The Department of Justice has announced that it will not prosecute Andrew McCabe

Andrew McCabe was once the deputy director of the FBI.  Former U.S. attorney general Jeff Sessions fired him, however, when Inspector General Michael Horowitz concluded that McCabe had not only improperly leaked intel to the Wall Street Journal about the Hillary email probe, but had also lied to the FBI about his decision.  McCabe, who was smart enough to be second in command at one of the U.S.'s most powerful government agencies, later explained that he was confused.

Despite Horowitz's findings and McCabe's weak excuse, the Department of Justice opted to drop all charges against McCabe.  Coincidentally or not, one of the prosecutors who signed off on that decision is the same prosecutor who cut a deal with Imran Awan, a former I.T. aide to Rep. Debbie Wasserman Schultz, who may well have been spying on Congress.

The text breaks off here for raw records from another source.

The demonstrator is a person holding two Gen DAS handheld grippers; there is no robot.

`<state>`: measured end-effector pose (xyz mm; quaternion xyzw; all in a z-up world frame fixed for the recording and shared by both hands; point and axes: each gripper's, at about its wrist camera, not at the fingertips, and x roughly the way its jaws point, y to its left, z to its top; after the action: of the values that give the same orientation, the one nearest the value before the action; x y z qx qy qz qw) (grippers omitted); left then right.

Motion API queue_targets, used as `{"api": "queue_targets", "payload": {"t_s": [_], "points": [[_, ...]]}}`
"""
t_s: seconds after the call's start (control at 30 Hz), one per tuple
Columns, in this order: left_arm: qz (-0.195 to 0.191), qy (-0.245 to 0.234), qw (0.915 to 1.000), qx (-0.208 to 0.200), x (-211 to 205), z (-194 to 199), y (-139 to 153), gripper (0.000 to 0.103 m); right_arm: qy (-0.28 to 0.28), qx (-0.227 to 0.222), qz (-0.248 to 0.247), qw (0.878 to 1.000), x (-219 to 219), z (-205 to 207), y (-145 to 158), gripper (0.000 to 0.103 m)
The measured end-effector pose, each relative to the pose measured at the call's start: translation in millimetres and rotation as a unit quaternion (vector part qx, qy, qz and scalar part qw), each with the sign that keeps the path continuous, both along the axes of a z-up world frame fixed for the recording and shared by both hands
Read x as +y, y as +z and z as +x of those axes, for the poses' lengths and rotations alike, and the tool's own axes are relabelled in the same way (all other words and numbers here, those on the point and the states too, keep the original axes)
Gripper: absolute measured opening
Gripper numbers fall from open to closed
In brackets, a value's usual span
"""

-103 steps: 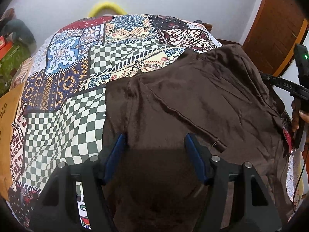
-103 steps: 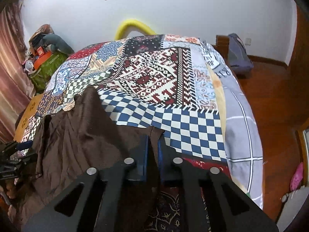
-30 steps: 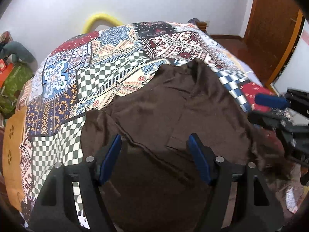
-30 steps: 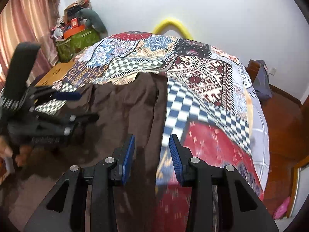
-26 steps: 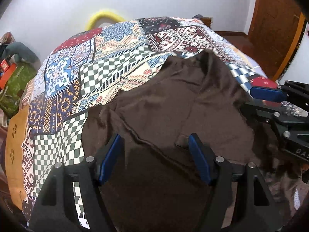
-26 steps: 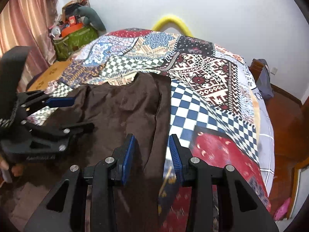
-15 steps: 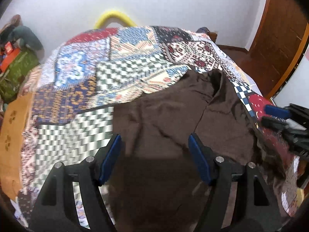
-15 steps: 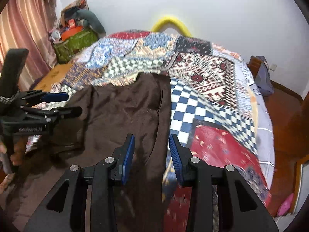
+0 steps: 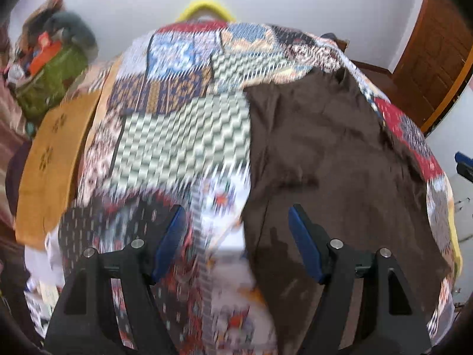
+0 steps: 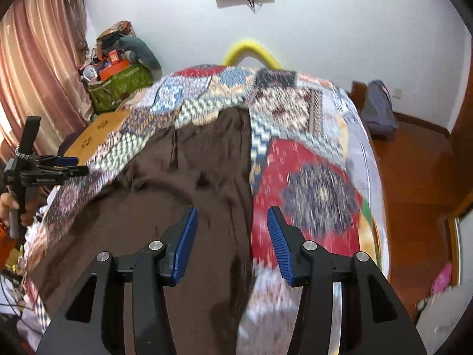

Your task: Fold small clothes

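Item, between folds: we hold the left gripper (image 9: 236, 236) spread and empty, the right gripper (image 10: 232, 236) empty with jaws opening, over the brown garment (image 10: 201, 183) lying mid-frame on the patchwork bed (image 10: 310, 177); next, regrasp an edge.

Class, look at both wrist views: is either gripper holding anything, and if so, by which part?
Nothing is held. The left gripper is open, the right gripper's jaws are opening, and the brown garment lies free.
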<state>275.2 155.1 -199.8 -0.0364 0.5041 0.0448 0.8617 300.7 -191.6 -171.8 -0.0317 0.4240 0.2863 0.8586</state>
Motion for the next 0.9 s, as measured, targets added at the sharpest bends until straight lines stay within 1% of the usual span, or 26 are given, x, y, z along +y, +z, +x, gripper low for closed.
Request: {"api": "queue_targets", "payload": {"t_s": [0.1,0.23,0.3,0.37,0.4,0.43,0.47,0.53,0.57,0.6,0.67,0.7,0.77,0.8,0.87,0.9], "points": [[-0.02,0.003,0.9996,0.022,2.1,-28.9,-13.4,0.071,-0.008,0.03,-0.01,0.999,-6.8,-17.3,-22.6,0.045],[-0.054,-0.002,0.9975,0.045,-7.4,-53.1,-33.6,0.071,-0.016,0.071,-0.016,0.997,-13.1,-34.0,-55.1,0.045],[-0.061,-0.014,0.9964,0.057,-17.9,-62.2,-43.1,0.071,-0.017,0.09,-0.025,0.995,-12.0,-36.6,-72.1,0.045],[-0.063,-0.025,0.9962,0.055,-27.6,-68.7,-46.5,0.068,-0.017,0.101,-0.03,0.994,-11.0,-37.9,-85.5,0.045],[-0.064,-0.03,0.9964,0.047,-32.6,-71.9,-46.4,0.061,-0.018,0.106,-0.031,0.994,-9.2,-36.1,-92.0,0.045],[-0.066,-0.036,0.9964,0.04,-37.4,-73.9,-45.8,0.049,-0.019,0.106,-0.028,0.994,-8.7,-35.4,-94.4,0.045],[-0.071,-0.044,0.9958,0.036,-42.0,-74.6,-45.0,0.041,-0.02,0.103,-0.022,0.994,-8.2,-34.9,-94.5,0.045],[-0.072,-0.05,0.9957,0.03,-49.7,-73.3,-42.8,0.015,-0.019,0.108,-0.005,0.994,-5.4,-30.3,-94.4,0.045],[-0.067,-0.054,0.9959,0.03,-51.6,-72.1,-42.6,0.009,-0.018,0.111,0.002,0.994,-4.1,-30.1,-94.3,0.044],[-0.062,-0.059,0.996,0.028,-54.2,-71.3,-42.2,0.005,-0.01,0.116,0.009,0.993,-0.1,-28.7,-94.7,0.04],[-0.044,-0.064,0.9968,0.021,-56.5,-69.6,-39.1,0.004,0.006,0.121,0.014,0.993,10.0,-24.2,-93.6,0.014],[-0.036,-0.065,0.9971,0.017,-56.5,-67.6,-36.3,0.004,0.014,0.118,0.01,0.993,14.6,-22.9,-91.3,0.007],[-0.028,-0.063,0.9976,0.005,-50.5,-62.2,-27.1,0.003,0.026,0.1,-0.003,0.995,23.2,-23.4,-84.9,0.005],[-0.026,-0.06,0.9979,-0.002,-46.5,-58.5,-22.1,0.003,0.031,0.089,-0.001,0.996,26.7,-21.6,-79.4,0.004],[-0.027,-0.051,0.9981,-0.021,-37.0,-50.0,-9.2,0.003,0.035,0.072,0.009,0.997,30.3,-17.3,-68.1,0.004],[-0.027,-0.048,0.9981,-0.029,-32.8,-46.2,-4.4,0.003,0.033,0.06,0.022,0.997,32.0,-11.7,-58.7,0.004]]}}
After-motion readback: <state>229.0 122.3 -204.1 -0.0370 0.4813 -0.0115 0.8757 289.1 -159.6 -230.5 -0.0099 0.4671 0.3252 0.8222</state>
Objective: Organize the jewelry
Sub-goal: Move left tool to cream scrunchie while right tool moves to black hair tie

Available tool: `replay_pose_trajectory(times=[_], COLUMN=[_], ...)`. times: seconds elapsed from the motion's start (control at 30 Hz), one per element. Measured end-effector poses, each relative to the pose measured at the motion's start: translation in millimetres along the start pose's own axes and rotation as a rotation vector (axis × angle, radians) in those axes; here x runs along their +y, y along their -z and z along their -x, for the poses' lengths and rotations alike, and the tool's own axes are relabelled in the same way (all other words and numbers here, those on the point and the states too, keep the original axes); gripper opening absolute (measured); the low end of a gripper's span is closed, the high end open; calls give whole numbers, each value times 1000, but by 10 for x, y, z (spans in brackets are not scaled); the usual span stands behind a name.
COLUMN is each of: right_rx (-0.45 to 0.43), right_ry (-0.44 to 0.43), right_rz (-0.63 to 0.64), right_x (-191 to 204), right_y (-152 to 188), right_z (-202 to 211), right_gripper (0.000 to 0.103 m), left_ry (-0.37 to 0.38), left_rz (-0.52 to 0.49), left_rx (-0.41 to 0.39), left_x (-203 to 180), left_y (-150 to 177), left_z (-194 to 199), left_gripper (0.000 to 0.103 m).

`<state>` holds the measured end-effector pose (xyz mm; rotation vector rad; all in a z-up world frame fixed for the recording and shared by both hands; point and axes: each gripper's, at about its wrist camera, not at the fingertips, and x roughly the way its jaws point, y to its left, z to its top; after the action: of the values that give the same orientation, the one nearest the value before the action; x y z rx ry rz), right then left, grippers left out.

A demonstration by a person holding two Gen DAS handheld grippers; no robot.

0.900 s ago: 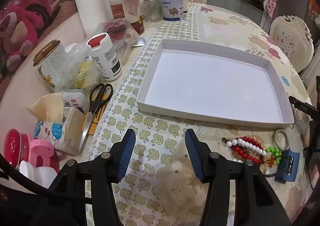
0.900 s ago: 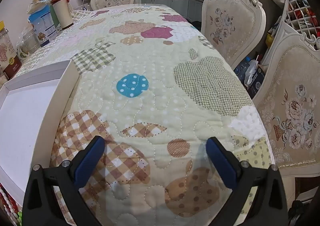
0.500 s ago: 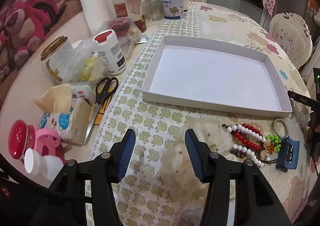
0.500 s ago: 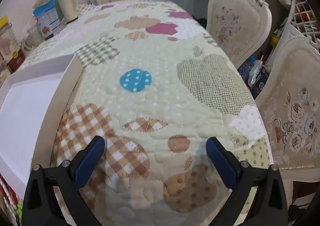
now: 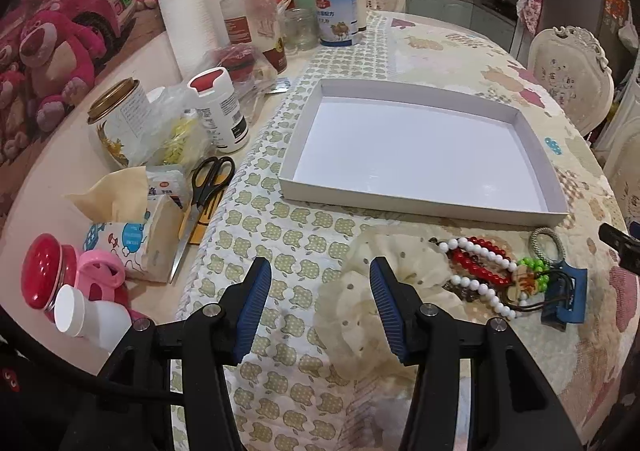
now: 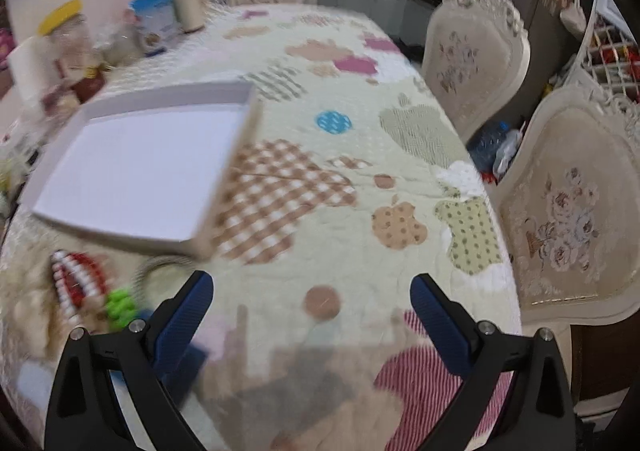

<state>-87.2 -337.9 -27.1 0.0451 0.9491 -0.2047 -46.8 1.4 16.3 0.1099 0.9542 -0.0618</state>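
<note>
A shallow white tray (image 5: 424, 205) lies empty on the quilted table; it also shows in the right wrist view (image 6: 120, 231). In front of its right corner lies a jewelry pile: red and white bead strands (image 5: 478, 265), a green bead piece (image 5: 534, 271), a woven ring (image 5: 546, 241) and a blue clip (image 5: 564, 299). A cream lace scrunchie (image 5: 360, 315) lies beside them. My left gripper (image 5: 320, 303) is open and empty, above the cloth left of the pile. My right gripper (image 6: 312, 315) is wide open and empty; the beads (image 6: 78, 283) lie at its left, blurred.
The table's left side is crowded: scissors (image 5: 204, 187), tissue pack (image 5: 132, 231), white bottle (image 5: 220, 111), jars, paper roll (image 5: 188, 27), red-lidded jar (image 5: 46, 275). Upholstered chairs (image 6: 476, 59) stand along the right edge. Open quilt lies right of the tray.
Both grippers pulled back and up. The right gripper swung left, blurring its view, bringing the whole tray and the jewelry pile into view. Both stayed open.
</note>
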Motion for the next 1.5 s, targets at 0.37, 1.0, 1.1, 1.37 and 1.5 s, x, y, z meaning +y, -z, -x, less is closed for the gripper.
replay_pose_trajectory(times=[0.37,1.0,1.1,1.37,1.5], right_rx=[-124,-173,-180,-166,-158], right_ry=[-111,-163,-161,-159,-161], right_rz=[44,108,109,107,108], right_x=[536,914,923,940,944], right_y=[153,250,257,256,257], right_z=[838,1090,1113,1093,1074], right_gripper=[101,101,101,101,101], left_ry=[16,30,30,27,26], left_rz=[-4,7,8,8,10], left_rx=[-40,-57,-56,-53,-50], left_x=[-54,26,25,44,64], left_y=[85,170,172,189,190], left_z=[217,326,327,329,317], left_gripper=[42,42,42,42,42])
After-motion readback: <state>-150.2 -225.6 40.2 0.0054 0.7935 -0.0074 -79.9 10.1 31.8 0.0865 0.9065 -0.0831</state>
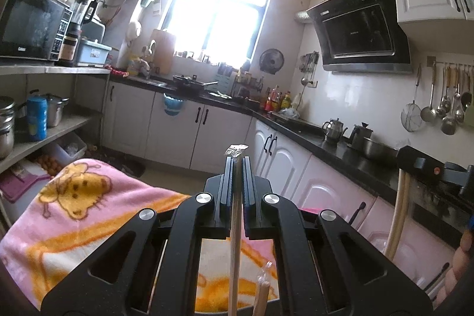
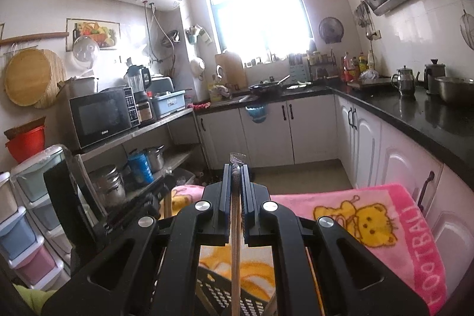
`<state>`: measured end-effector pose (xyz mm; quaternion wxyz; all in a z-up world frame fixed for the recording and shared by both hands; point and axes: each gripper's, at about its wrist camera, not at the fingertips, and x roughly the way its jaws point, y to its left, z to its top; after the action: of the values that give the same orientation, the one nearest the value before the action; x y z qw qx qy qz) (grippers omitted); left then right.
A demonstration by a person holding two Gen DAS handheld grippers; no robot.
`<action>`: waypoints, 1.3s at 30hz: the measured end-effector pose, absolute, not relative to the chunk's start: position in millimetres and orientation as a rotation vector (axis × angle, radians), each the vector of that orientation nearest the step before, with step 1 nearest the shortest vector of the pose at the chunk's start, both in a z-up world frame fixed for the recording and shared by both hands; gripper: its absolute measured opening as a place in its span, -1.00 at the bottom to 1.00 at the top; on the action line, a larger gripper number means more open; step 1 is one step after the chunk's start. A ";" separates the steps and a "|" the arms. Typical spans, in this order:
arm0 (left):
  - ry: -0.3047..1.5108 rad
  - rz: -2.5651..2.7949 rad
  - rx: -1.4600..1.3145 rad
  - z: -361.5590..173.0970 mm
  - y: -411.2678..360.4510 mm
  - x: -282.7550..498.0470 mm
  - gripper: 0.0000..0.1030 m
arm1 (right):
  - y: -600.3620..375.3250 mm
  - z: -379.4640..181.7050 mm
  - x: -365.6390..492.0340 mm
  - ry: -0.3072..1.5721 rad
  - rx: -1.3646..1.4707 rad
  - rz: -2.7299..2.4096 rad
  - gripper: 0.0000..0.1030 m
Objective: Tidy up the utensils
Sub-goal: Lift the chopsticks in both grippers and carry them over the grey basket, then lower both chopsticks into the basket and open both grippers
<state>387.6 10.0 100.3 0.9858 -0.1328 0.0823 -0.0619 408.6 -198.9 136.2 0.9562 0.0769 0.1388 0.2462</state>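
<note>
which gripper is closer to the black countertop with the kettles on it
Right. The right gripper has the black countertop close on its right side. The left gripper sees the right one between itself and that counter.

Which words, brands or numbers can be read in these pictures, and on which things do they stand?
"FOOTBALL": on the pink border of the blanket.
Brand on the microwave: too blurred to read.
Brand on the range hood: too small to read.
Print on the clear wrapper in the left tongs: too small to read.
</note>
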 end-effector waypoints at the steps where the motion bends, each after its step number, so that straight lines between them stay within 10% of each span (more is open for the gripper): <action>1: 0.171 -0.127 -0.269 98.6 10.7 387.5 -0.98 | -196.5 133.9 409.8 0.285 0.148 0.497 -0.88; 22: 0.278 -0.170 -0.296 75.5 25.5 363.1 -0.97 | -207.7 75.4 393.9 0.401 0.145 0.480 -0.88; 39: 0.375 -0.198 -0.299 77.8 27.0 333.8 -0.36 | -226.3 69.4 371.3 0.494 0.175 0.489 -0.68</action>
<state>333.8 27.0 77.8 0.9665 -0.1478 0.1855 -0.0977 371.3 -226.3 69.4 0.9365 0.0854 0.2416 0.2395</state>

The statement that J.P. Cooney and Molly Gaston, both of the DOJ, wrote to McCabe's attorneys was brief:

We write to inform you that, after careful consideration, the Government has decided not to pursue criminal charges against your client, Andrew G. McCabe, arising from the referral by the Office of the Inspector General (OIG) to our Office of conduct described in OIG's April 13, 2018, report entitled, "A Report of Investigation of Certain Allegations Relating to Former FBI Deputy Director Andrew McCabe." Based on the totality of the circumstances, and all of the information known to the Government at this time, we consider the matter closed.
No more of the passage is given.